セロアの新英雄伝
明日はラースと過ごすことが出来る特別な週末だ。嬉しいし、楽しみなのだが…少し気後れしてしまう。
ラースの結婚相手は王族のシルビア殿下に、公爵家のミリィテイア令嬢だ。本来、私の出自からすれば、生活費をもらって愛人になるか、手切れ金をもらってサヨナラするのが妥当であろう。
私が本妻の一人になれたのは、ミリィ様の影響が大きいだろう。当然、シルビア殿下自身が異種族との混血で異種婚に対して理解があったのも大きいし、ラースが私を欲したこともあるだろう。
ただ、一番はミリィ様だ…ミリィ様はラースと共に過ごした時間が私の次に長い。だから、ラースに必要になるモノをよく理解しているのだ。
確かに、才覚と立場であればシルビア殿下が一番上なのは間違いない。戦闘では近衛の魔術兵を相手に互角に戦って見せ、魔術は特定の分野に限ればラースすら凌駕する才能の持ち主だ。
私も魔術には自信があったが、遠距離支援系の魔術以外はシルビア殿下に太刀打ちできない。ラース以外では魔法の才能で太刀打ちできる者など存在しないだろう。
頭脳にしても貴族院学校を首席で卒業し、いくつもの研究論文が学術的に評価されている。王族だからではない純粋な研究者としての評価だ。
才能だけならどこをとっても完璧な存在だ。しかしである…彼女は何処までも普通な女性なのだ。ラースのことが好きで、好きで仕方なく、深い愛情のみでラースを見ている。
ミリィ様も非凡だが、秀才に過ぎない。貴族院学校もラースに続く次席と優秀で、どんなことでも一流の水準でこなす。

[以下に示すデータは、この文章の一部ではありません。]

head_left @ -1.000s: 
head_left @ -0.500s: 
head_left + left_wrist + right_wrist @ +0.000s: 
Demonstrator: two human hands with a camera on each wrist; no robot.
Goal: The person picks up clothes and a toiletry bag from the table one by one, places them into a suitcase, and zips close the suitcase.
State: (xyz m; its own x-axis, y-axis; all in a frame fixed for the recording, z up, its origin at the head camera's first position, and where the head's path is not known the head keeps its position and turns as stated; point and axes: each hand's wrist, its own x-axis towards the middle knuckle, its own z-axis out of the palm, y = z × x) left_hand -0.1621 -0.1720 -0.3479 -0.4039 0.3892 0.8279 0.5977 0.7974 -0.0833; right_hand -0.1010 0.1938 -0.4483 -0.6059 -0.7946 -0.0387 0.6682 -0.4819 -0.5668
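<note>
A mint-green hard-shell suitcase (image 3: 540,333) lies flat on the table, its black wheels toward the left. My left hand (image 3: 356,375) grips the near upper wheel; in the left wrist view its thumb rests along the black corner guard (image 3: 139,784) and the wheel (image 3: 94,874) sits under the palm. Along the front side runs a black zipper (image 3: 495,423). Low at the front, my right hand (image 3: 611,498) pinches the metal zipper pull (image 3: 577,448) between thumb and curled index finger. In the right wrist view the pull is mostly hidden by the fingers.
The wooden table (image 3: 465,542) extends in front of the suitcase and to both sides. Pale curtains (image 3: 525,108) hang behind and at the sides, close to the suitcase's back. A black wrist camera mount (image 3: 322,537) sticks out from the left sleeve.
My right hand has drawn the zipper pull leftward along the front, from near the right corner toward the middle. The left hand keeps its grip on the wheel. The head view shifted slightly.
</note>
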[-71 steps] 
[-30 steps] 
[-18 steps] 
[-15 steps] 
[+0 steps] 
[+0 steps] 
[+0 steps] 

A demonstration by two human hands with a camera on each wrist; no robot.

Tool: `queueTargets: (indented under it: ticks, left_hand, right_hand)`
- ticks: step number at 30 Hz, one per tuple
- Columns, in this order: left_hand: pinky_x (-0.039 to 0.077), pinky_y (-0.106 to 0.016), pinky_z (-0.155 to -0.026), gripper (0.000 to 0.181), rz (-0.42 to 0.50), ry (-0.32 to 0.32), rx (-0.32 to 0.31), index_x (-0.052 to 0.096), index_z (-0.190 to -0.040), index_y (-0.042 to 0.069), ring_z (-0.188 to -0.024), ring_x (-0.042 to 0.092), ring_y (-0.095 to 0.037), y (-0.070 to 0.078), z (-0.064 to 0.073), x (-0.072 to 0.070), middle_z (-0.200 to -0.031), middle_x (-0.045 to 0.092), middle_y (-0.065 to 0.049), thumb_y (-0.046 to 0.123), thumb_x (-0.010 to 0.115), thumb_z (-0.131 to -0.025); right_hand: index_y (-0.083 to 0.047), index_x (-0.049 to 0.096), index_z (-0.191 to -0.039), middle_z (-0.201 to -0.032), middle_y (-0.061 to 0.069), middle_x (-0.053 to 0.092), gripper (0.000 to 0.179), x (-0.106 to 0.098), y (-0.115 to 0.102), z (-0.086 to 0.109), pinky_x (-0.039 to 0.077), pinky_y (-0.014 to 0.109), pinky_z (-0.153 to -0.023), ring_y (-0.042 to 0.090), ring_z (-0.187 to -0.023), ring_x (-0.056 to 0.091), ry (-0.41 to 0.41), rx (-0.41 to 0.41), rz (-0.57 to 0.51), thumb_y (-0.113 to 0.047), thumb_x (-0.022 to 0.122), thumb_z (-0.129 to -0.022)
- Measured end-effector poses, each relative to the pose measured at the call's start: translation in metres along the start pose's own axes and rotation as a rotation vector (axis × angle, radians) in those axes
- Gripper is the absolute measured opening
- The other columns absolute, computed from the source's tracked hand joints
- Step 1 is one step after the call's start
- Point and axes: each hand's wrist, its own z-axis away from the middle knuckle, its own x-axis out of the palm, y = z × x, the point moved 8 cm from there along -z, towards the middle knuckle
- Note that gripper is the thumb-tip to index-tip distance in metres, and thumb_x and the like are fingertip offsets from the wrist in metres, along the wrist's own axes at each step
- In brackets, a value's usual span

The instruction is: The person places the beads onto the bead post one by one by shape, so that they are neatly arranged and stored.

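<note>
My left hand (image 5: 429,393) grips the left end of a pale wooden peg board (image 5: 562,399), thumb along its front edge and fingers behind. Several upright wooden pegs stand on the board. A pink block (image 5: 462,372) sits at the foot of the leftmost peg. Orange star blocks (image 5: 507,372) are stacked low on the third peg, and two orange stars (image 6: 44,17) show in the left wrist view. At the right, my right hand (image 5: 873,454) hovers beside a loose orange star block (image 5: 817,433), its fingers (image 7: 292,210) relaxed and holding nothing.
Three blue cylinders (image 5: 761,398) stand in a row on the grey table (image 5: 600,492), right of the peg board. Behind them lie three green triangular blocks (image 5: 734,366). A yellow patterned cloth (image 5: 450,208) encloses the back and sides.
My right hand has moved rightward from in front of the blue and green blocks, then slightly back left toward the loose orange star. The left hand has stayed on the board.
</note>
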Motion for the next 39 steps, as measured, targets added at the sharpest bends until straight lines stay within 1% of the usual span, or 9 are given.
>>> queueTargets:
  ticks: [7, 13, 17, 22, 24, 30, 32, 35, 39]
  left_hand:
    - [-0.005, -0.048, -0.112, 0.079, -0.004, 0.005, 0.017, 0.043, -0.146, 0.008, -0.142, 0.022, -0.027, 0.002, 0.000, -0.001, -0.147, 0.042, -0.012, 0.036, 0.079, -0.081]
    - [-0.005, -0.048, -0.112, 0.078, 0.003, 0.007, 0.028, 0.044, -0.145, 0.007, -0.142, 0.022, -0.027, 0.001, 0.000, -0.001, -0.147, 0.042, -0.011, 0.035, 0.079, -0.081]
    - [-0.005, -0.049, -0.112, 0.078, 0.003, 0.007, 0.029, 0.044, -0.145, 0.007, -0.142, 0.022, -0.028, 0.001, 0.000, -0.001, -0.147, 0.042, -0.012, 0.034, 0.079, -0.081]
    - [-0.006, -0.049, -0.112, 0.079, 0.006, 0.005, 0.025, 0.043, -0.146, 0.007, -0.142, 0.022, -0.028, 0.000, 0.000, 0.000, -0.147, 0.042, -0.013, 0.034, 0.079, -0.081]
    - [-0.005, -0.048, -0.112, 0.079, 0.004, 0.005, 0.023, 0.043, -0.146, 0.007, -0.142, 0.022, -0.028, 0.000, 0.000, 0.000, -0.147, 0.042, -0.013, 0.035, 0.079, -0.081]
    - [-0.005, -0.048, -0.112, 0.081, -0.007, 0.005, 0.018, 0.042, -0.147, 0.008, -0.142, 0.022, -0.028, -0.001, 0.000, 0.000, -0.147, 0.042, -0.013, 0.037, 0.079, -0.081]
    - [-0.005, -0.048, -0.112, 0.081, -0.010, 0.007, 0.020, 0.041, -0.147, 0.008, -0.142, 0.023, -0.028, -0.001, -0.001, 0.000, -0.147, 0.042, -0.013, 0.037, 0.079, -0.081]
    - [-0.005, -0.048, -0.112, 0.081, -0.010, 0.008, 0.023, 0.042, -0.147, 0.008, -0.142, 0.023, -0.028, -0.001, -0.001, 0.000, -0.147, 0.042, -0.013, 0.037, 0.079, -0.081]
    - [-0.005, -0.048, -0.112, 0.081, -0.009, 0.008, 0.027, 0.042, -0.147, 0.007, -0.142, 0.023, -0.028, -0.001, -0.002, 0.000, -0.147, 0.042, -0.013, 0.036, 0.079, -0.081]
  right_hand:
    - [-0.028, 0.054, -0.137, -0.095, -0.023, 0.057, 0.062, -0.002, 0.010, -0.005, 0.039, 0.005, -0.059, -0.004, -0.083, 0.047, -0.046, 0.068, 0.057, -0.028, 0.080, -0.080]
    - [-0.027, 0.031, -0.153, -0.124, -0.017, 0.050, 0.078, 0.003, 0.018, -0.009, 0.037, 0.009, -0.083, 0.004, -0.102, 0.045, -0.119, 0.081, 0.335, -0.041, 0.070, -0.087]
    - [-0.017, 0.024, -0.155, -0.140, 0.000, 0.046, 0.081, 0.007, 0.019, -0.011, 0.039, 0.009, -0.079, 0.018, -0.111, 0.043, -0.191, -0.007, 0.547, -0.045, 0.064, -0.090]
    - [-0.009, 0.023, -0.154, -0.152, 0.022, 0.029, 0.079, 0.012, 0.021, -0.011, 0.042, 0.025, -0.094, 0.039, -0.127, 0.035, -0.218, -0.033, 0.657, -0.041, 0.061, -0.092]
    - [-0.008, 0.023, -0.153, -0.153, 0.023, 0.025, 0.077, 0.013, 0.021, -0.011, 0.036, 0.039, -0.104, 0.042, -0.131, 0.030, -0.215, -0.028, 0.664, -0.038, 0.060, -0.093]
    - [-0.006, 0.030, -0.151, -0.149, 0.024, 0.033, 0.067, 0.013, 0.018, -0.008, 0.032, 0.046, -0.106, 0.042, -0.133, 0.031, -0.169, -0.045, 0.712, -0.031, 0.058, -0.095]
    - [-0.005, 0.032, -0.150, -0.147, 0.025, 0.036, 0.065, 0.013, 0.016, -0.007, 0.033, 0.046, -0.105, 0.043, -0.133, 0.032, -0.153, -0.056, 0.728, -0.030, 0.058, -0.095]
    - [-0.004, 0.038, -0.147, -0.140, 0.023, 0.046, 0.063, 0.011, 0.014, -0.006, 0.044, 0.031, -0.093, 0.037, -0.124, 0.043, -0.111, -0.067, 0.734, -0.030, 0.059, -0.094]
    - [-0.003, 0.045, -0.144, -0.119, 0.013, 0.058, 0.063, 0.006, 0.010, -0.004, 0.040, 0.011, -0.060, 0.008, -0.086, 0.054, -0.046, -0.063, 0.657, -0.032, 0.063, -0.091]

客観的に見れば才能の塊のように見える。しかし、ラースやシルビア殿下を見た後では、何処にでもいる優秀な人物に過ぎないのだ。
超一流、英雄と呼ばれるには少しずつ欠けているのだ。でも、ラースもシルビアも家の中ではミリィ様に逆らえない。一見して対等でもコントロールしているのはミリィ様だ。
ミリィ様も、ラースが好きで好きで仕方なく、深い愛情をラースに向けているのは間違いない。でも、それだけじゃない。
ミリィ様はラースのことを一番知っていて、ラースのためになることなら手を汚すことも躊躇わない。シルビア殿下は、正義に反することはやらないし、させないだろう。次善策を探すはずだ。
私もシルビア殿下ほどは潔癖ではないが、似たように考えるだろう。
ただ、恐らくミリィ様はそれをしない。最もラースの利益になるように、最も確実な方法をとるだろう。そう感じさせる何かがある。
今回の騒動で、私を正妻にしたのも何かラースのためになると考えたからだろう。
数年前、ラースに依存しきっていた少女が、ラース以上にラースのことを考えて行動することで、その一点において異常な才能を発揮する。それが久しぶりに会ったミリィ様という女性に私が抱いた印象だ。
それは、ラースに対する服従を意味するのではない。むしろラースという規格外の化け物と対等にあろうとするミリィ様が考え抜いて行動した結果なのだろう。
常にラースのために動くことで、ラースにとってなくてはならない存在になろうとしているのだ。
と…いけない、いけない。もうこんな時間だ。明日は朝早くからラースと出かけることになっているのだ。準備して寝るとしよう。楽しみにしすぎて、寝れるか心配だ。